Four In Love completed the punishing Trailwalker in 46 hours and 30 minutes after losing one of their four runners.
“The first thing I thought when I crossed the finish line was: ‘oh my god, it’s finally over,’” said 34-year-old Galleo Cheung.
Unfortunately, Four in Love did not get a team certificate after 27-year-old Isaac Wong had to withdraw from the race because of a knee injury at checkpoint seven.
“I thought about quitting after checkpoint five but I wanted to keep going. I wore a knee brace and did my best to fight through the pain but eventually I just couldn’t sustain it,” Wong said.
Team captain Kelly Lau was pleasantly surprised to see her injured comrade at the finish line. “We didn’t require him to meet us there, we thought he would either be at the hospital or at home resting.”
The decision was a no-brainer for Wong: “We are a team, of course I was going to be there.”
Hong Kong’s climate showed its bipolar nature this weekend. While the race’s winning teams had slower times than expected due to excess heat, teams like Four in Love experienced just the opposite.
“It was less than 10 degrees Celsius this morning when hiking up Tai Mo Shan,” Lau said. “I was not prepared for it to be that cold, I was absolutely freezing.”
Cheung agreed that the weather was one of their biggest hurdles: “In addition to it being freezing cold at night, it was also really windy and cloudy. There were times it was pitch black and so foggy that you could only see a couple of metres ahead. We had no choice but to point our headlamps at the ground and walk slowly.”
For 31-year-old Michelle Tam, the biggest challenge was sleep deprivation.

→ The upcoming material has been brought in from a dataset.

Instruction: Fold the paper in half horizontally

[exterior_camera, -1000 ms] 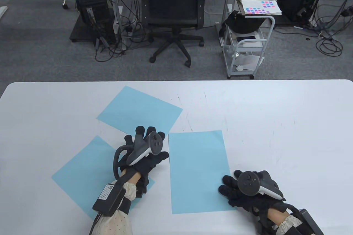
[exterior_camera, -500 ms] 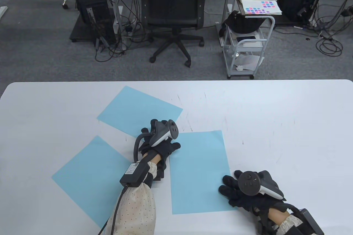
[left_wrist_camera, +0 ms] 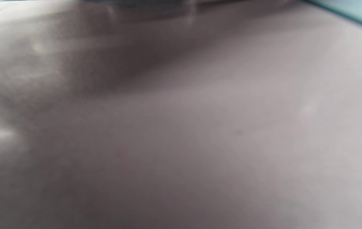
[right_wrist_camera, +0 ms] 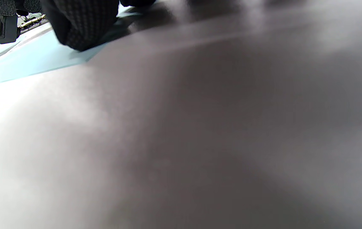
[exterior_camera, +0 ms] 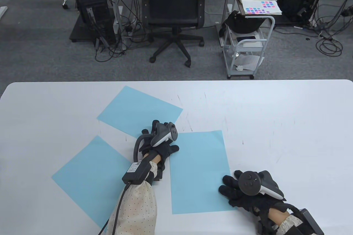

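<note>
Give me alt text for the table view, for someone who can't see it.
Two gloved hands work a light blue sheet lying flat on a white table: the left hand sits at its far left corner, the right hand at its near right corner. Two more blue sheets lie to the left.

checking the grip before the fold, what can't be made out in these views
- Left hand on the middle sheet's far left corner: table view, tracker hides whether the fingers pinch it.
- Left wrist view: blur, only table and a blue sliver.
- Right hand: right wrist view blurred; finger contact at the sheet's near right corner unclear.
</note>
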The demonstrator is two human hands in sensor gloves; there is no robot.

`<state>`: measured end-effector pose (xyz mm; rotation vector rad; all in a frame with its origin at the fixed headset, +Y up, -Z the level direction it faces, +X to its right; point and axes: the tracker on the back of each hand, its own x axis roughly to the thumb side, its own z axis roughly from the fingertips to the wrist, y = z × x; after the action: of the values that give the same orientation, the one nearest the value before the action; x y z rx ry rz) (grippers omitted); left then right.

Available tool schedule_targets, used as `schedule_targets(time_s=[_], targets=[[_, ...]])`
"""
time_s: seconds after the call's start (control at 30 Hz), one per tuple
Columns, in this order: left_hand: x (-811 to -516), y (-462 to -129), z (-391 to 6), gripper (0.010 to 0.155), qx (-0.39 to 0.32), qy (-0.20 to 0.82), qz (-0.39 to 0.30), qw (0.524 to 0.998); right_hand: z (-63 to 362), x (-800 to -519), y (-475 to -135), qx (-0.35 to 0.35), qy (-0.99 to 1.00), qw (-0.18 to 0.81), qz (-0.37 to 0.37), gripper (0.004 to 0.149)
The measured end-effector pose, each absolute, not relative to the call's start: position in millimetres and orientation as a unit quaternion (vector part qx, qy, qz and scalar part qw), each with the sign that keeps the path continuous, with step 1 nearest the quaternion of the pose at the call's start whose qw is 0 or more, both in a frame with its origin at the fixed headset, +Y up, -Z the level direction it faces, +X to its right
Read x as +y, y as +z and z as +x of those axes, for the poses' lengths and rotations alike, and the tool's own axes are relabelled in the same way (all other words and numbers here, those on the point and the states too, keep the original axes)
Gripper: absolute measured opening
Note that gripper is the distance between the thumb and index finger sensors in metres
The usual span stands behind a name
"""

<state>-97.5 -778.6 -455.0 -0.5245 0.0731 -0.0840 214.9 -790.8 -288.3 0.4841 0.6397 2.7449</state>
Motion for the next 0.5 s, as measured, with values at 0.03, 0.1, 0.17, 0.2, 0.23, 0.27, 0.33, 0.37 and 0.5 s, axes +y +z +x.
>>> schedule_targets(time_s=[0.03, 0.1, 0.17, 0.2, 0.23, 0.27, 0.33, 0.37, 0.5], targets=[[-778.6, -455.0, -97.8, 0.069, 0.037, -0.038, -0.259, 0.964, 215.0, -790.8, -288.3, 0.221, 0.95, 0.141, 0.168, 0.054], [-779.2, -455.0, -97.9, 0.069, 0.037, -0.036, -0.259, 0.964, 215.0, -790.8, -288.4, 0.221, 0.95, 0.141, 0.168, 0.054], [-779.6, -455.2, -98.0, 0.069, 0.039, -0.027, -0.262, 0.964, 215.0, -790.9, -288.4, 0.222, 0.95, 0.141, 0.168, 0.054], [-780.1, -455.3, -97.8, 0.068, 0.039, -0.026, -0.262, 0.964, 215.0, -790.9, -288.4, 0.222, 0.95, 0.141, 0.168, 0.054], [-780.2, -455.1, -97.4, 0.068, 0.038, -0.023, -0.263, 0.964, 215.0, -790.9, -288.5, 0.222, 0.95, 0.141, 0.168, 0.054], [-780.2, -454.9, -96.9, 0.067, 0.037, -0.024, -0.262, 0.964, 215.0, -791.0, -288.5, 0.222, 0.95, 0.141, 0.168, 0.054], [-779.8, -454.2, -95.8, 0.066, 0.035, -0.028, -0.259, 0.965, 215.0, -791.0, -288.5, 0.222, 0.95, 0.141, 0.168, 0.054], [-779.6, -453.9, -95.4, 0.066, 0.035, -0.027, -0.258, 0.965, 215.0, -791.0, -288.5, 0.222, 0.95, 0.141, 0.168, 0.054], [-776.3, -451.4, -92.0, 0.063, 0.031, -0.011, -0.256, 0.966, 215.0, -791.1, -288.5, 0.222, 0.95, 0.141, 0.168, 0.054]])
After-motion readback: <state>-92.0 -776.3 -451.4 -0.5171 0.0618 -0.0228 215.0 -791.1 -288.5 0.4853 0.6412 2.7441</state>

“After the first 24 hours I just wanted to pass out. I just kept thinking: ‘I am so sleepy, I am so sleepy’, and I didn’t know if I was going to make it [to the finish line].”
Still, all of these challenges made crossing the finish line all the more satisfying.
“I felt like I achieved something great, like I can tick a box off things I wanted to do in my life,” Tam said. “Even before the race started I was telling Kelly I didn’t think I could do it, it was just so scary. But I overcame my fears and I’m proud I was able to finish.”
Overall, 4,308 people, or 87 per cent of the participants, were able to cross the finish line.
The four close friends, who work for China Construction Bank agreed that one of the best aspects of the race was the strong sense of friendship and camaraderie.
“We had nearly 30 people, all just friends and volunteers as members of our support team who helped us get to the finish line,” Cheung said. “We couldn’t have done it without them.”